A PSC must be an individual. However, many companies count other companies amongst their shareholders, and many are wholly owned by parent companies. Accordingly, companies must also identify and register any relevant legal entities (RLEs) which, if they were individuals, would be classed as a PSC.

However, not all entities holding shares in a company are classified as RLEs. To be an RLE an entity must maintain its own PSC register, be subject to Chapter 5 of the Financial Conduct Authority’s Disclosure and Transparency Rules or have voting shares admitted to trading on a regulated market in the UK or European Economic Area or on specified markets in Switzerland, the USA, Japan and Israel.

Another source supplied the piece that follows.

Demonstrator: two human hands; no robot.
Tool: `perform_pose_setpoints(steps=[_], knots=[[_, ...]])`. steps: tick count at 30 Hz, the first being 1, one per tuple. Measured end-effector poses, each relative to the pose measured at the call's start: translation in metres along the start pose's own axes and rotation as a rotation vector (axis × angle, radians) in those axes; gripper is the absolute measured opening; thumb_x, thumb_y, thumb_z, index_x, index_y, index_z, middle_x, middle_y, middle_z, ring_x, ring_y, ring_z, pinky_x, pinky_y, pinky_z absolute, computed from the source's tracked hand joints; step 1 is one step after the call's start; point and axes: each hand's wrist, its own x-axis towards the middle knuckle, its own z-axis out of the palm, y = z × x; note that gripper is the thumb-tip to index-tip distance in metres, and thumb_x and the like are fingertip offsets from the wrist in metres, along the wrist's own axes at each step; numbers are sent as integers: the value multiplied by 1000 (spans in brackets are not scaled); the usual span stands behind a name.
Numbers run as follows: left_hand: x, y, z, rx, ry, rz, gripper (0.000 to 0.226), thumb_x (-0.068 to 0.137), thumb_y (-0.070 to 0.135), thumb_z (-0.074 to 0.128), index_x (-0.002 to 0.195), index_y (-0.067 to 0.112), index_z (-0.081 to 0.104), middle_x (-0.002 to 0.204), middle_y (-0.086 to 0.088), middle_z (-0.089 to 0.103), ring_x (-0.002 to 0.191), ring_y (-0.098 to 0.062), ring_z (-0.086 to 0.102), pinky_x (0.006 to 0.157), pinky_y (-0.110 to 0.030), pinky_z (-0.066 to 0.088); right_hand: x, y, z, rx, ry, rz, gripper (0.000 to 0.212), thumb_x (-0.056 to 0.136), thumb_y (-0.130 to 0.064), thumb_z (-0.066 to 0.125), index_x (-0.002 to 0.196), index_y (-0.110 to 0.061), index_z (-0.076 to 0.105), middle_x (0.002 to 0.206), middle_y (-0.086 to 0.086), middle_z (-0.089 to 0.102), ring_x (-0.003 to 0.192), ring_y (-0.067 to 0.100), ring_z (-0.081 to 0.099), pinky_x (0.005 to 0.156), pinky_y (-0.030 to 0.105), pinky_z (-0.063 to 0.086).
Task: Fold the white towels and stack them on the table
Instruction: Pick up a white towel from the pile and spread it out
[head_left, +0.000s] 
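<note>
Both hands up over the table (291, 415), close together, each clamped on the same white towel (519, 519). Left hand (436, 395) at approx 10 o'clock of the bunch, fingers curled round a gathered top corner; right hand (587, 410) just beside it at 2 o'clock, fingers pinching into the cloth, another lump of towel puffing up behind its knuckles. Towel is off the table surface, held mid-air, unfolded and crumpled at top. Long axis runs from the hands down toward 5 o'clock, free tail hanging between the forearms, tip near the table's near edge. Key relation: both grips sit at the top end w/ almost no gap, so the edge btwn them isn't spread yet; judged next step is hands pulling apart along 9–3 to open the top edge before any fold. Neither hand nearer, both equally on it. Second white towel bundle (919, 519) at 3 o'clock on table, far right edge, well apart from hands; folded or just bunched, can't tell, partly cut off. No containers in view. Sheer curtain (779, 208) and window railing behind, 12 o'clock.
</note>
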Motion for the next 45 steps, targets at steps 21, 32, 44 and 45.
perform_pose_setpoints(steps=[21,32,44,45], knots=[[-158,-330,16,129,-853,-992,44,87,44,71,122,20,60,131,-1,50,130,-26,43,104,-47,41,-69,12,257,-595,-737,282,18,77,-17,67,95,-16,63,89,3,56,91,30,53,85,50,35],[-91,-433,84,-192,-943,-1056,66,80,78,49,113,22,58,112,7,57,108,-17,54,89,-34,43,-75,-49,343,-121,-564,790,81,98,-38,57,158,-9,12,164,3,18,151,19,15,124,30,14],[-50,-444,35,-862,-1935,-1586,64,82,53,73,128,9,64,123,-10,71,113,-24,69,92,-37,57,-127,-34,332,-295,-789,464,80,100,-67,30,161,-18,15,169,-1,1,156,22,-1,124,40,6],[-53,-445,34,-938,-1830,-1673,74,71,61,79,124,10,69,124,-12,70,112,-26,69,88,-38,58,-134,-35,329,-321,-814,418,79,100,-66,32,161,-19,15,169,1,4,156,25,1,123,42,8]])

Most entities holding shares in a company will fulfil one or more of these criteria and must be registered and identified as RLEs. Where an RLE is so identified and registered in a company’s PSC register, it is not necessary to also identify who owns the RLE (although of course, where the RLE maintains a PSC Register itself, the relevant information will have to be included in that). In the rarer situations where an entity holding shares in a company does not fulfil one or more of these criteria, it must not be registered and identified as an RLE. 

In such situations, it is necessary to look past that entity and up the chain of ownership until either a PSC or RLE is identified with majority ownership of that entity, or there is confidence that no PSC or RLE exists.

What if your company has no PSC?

Not all companies will have a PSC. However, the PSC Register can never be blank. If a company has taken all reasonable steps and has identified that there are no individuals or legal entities which meet any of the conditions above, this must be entered on the PSC Register. The PSC Register must state: “The company knows or has reasonable cause to believe that there is no registrable person or registrable relevant legal entity in relation to the company.”